She said I don't know if I've ever been good enough.Had we had an inspection before buying this house, I think I still would have wanted it. With it's old furnace, old gas water heater, old appliances, leaky windows, crumbling garage, the ominously-bulging pipe in the basement and questionable roof we might have been steered away.
I think the leaded glass windows and expansive oak floors and the sheer quantity of woodwork, unpainted and glorious would have kept me anyway. Having miles of tiny closetless Victorian rooms and dusty corners under weirdly-placed (and sometimes hidden) windows would have kept me. Three-season porches all over the place would have kept me. Skeleton keys keep me. The huge elm trees shading the property keep me. Rooms inside rooms and a master staircase and that ancient clawfoot tub with the now-thin enamel interior and striking black exterior keep me.
The potential keeps me.
Memories keep me.
This was my first house ever. First one. We got to make the decisions and I bit off so much more than I could chew it's been running down the corners of my mouth and pooling in my apron on my lap for years. We got to pick colors and change things and make it ours. Make it mine. I've spent just about every minute of my life in this house for the past three years and I've grown to like it. It's warm. It's beautiful. When we moved here Ruth was six years old. She hardly remembers anything before this house. Henry was four years old and does not recall a thing. This house freed me from the prison of the previous place, and it's been open doors and sunshine and dusty corners and keeping up with cobwebs and paint chips and wayward branches and shovelling snow ever since.
I never thought in a million years that I would be content here, in a place that snows in May, in a place that sees temperatures of -58 Celsius but the schools don't close. In a place where certain people have stared at me for standing out like a sore thumb with my Scandinavian coloring, a place where people are united by the cold and by the need to help each other when the water comes to lick at our heels and Jack Frost takes over for so long I believe everyone who lives here has two moods, grateful when it's warm and dry and resolute when it isn't.
I have spent my life building character, and this experience has only enriched that endeavour. By far I think it forced me to be a grownup when that seventeen-year-old immature teenage girl would much prefer to run to her room and slam the door, turning the music up so loud she drowns out her own ridiculous emo-misery until she chooses to face the world again. Grown-up Bridget doesn't get that choice, she doesn't have that escape anymore.
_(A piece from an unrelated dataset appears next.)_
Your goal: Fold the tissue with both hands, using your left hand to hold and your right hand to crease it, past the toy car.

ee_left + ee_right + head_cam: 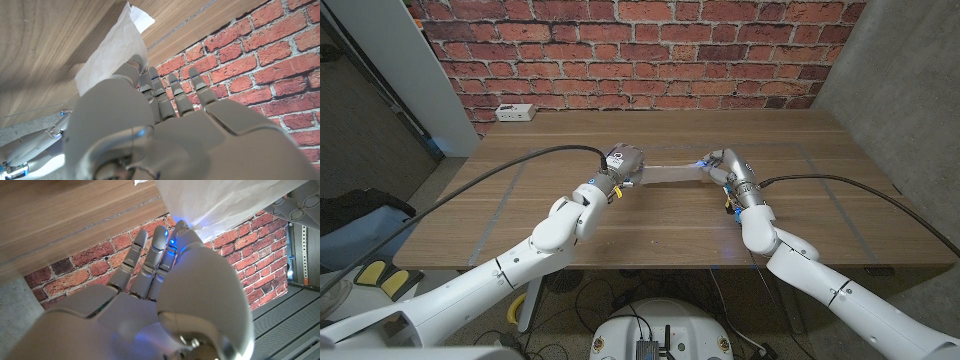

Thankfully Bridget the grown-up has an open-mind and does pretty well with adventure. She can make something from nothing and keep comfort and routine when the rug gets yanked out from under her feet. Every year the children get a little bit older and things seem to become just a little bit easier. That's a comfort you can't buy with your paper dollars and your marble-cold good sense. Bridget isn't that pulled together, but she'll tie her windblown-blonde back into a ponytail, pack her carpet bag with all her worldly goods, lick her finger and hold it up to see which way the wind is blowing and head due west anyway.
The circus is closing up and heading to warmer climes. Odds are there will not be another full year here for this little clown and her carny friends. I'm turning this snow globe over and over in my hands and I think I'm either going to pack it carefully in a box with newspapers to protect or perhaps I'll just bring it up over my head and smash it on the goddamned floor.
Oh but don't bowl me over
Just wait a minute,
well it kinda fell apart,
things get so crazy.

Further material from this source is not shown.